Dataset excerpt
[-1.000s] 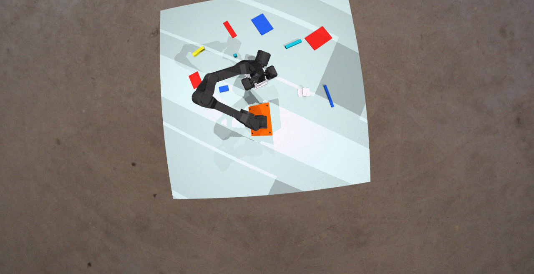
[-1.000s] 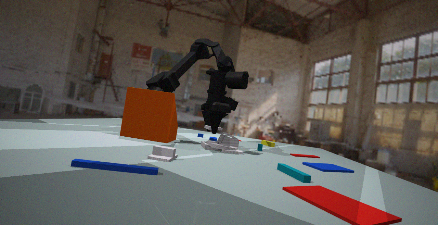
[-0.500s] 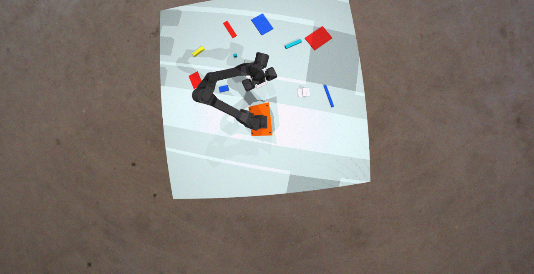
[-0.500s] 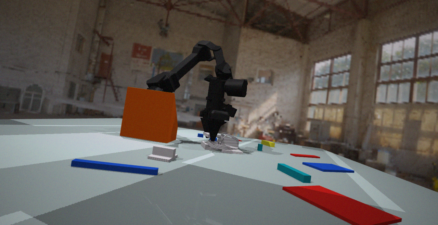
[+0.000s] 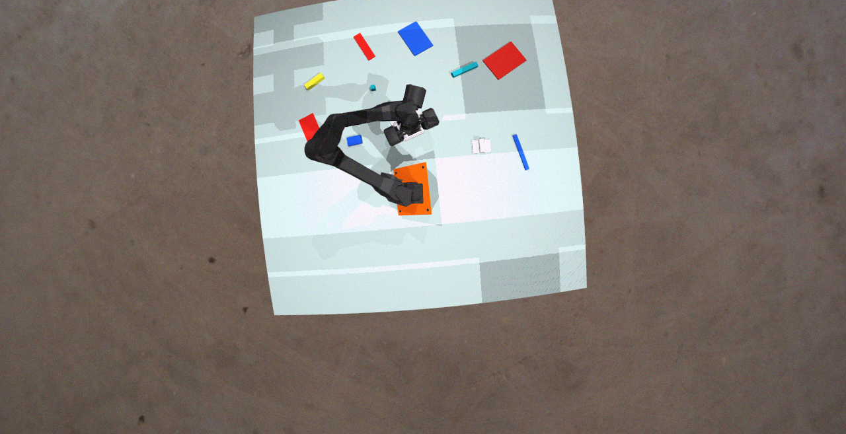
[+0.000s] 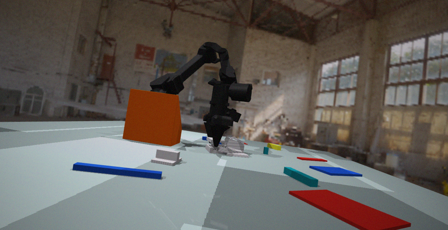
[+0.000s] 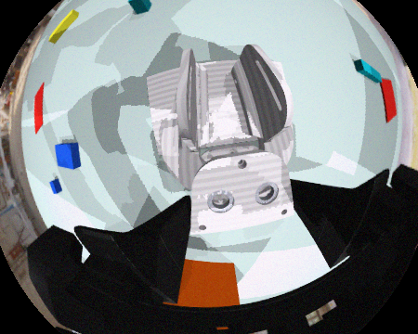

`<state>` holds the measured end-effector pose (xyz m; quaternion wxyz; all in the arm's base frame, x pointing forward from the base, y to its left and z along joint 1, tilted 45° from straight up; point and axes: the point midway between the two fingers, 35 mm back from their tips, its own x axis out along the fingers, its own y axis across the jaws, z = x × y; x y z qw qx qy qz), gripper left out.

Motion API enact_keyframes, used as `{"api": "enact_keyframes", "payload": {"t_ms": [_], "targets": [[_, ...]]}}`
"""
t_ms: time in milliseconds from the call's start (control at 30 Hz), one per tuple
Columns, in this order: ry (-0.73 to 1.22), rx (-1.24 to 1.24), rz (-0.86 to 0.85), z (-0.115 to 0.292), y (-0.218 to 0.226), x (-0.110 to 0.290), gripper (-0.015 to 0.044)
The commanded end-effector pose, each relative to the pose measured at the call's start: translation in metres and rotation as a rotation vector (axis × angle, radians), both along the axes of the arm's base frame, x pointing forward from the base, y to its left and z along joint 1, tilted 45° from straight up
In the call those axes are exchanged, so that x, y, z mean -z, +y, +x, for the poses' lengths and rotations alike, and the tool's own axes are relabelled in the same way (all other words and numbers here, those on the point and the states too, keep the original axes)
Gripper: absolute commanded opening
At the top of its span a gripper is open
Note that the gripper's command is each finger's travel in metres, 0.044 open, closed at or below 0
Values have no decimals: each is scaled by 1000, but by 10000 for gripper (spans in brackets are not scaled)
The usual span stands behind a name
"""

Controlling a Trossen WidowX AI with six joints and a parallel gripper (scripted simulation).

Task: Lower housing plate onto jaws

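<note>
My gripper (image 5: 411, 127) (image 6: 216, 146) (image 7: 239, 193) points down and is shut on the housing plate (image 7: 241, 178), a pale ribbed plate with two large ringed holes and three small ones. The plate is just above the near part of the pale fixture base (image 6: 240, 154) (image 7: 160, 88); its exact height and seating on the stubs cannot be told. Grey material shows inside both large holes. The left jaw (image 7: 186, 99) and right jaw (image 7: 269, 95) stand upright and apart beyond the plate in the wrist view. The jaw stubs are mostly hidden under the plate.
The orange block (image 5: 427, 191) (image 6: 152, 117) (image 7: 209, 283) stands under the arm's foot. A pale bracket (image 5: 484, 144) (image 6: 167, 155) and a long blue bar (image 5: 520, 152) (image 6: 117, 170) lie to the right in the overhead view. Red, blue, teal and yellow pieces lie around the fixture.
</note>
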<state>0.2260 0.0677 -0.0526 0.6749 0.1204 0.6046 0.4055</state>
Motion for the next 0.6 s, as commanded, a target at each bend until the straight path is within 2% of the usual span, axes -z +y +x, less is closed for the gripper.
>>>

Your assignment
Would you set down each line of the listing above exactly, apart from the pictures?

Result of the task
[-1.000s] 
[-1.000s] 
[-0.500s] 
[-0.500s] 
[+0.000s] 
[+0.000s] 
[+0.000s] 

`<state>` holds the measured end-effector pose (xyz m; quaternion wxyz; all in the arm's base frame, x pointing forward from the base, y to its left and z along joint 1, tilted 45° from straight up; point and axes: the point midway between the two fingers, 35 mm back from their tips, its own x axis out along the fingers, its own y axis across the jaws, z = x × y; x y z qw qx qy qz), gripper left out.

Motion API enact_keyframes, used as `{"api": "enact_keyframes", "payload": {"t_ms": [_], "targets": [[_, ...]]}}`
"""
t_ms: time in milliseconds from the call's start (control at 30 Hz), one per tuple
Columns, in this order: ry (-0.73 to 1.22), rx (-1.24 to 1.24), rz (-0.86 to 0.85), z (-0.115 to 0.292), y (-0.218 to 0.226), x (-0.110 to 0.290), gripper (-0.015 to 0.044)
The commanded end-effector pose, each relative to the pose measured at the call's start: translation in metres and rotation as a rotation vector (axis × angle, radians), both along the axes of the arm's base frame, x pointing forward from the base, y to its left and z along joint 1, tilted 45° from straight up
In the call those axes are exchanged, so that x, y, z mean -z, +y, +x, for the poses' lengths and rotations alike, and the tool's own axes are relabelled in the same way (all other words and numbers here, those on the point and the states too, keep the original axes)
Gripper: absolute commanded opening
At the top of its span a gripper is open
Note that the gripper's command is each finger's travel in metres, 0.044 open, closed at or below 0
Values have no decimals: each is scaled by 1000, but by 10000 for gripper (spans in brackets are not scaled)
The usual span stands behind a name
"""

Controlling a Trossen WidowX AI with six joints and a parallel gripper (scripted simulation).

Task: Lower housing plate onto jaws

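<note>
My gripper (image 5: 411, 127) (image 6: 216, 146) (image 7: 239, 193) points down and is shut on the housing plate (image 7: 241, 178), a pale ribbed plate with two large ringed holes and three small ones. The plate is just above the near part of the pale fixture base (image 6: 240, 154) (image 7: 160, 88); its exact height and seating on the stubs cannot be told. Grey material shows inside both large holes. The left jaw (image 7: 186, 99) and right jaw (image 7: 269, 95) stand upright and apart beyond the plate in the wrist view. The jaw stubs are mostly hidden under the plate.
The orange block (image 5: 427, 191) (image 6: 152, 117) (image 7: 209, 283) stands under the arm's foot. A pale bracket (image 5: 484, 144) (image 6: 167, 155) and a long blue bar (image 5: 520, 152) (image 6: 117, 170) lie to the right in the overhead view. Red, blue, teal and yellow pieces lie around the fixture.
</note>
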<state>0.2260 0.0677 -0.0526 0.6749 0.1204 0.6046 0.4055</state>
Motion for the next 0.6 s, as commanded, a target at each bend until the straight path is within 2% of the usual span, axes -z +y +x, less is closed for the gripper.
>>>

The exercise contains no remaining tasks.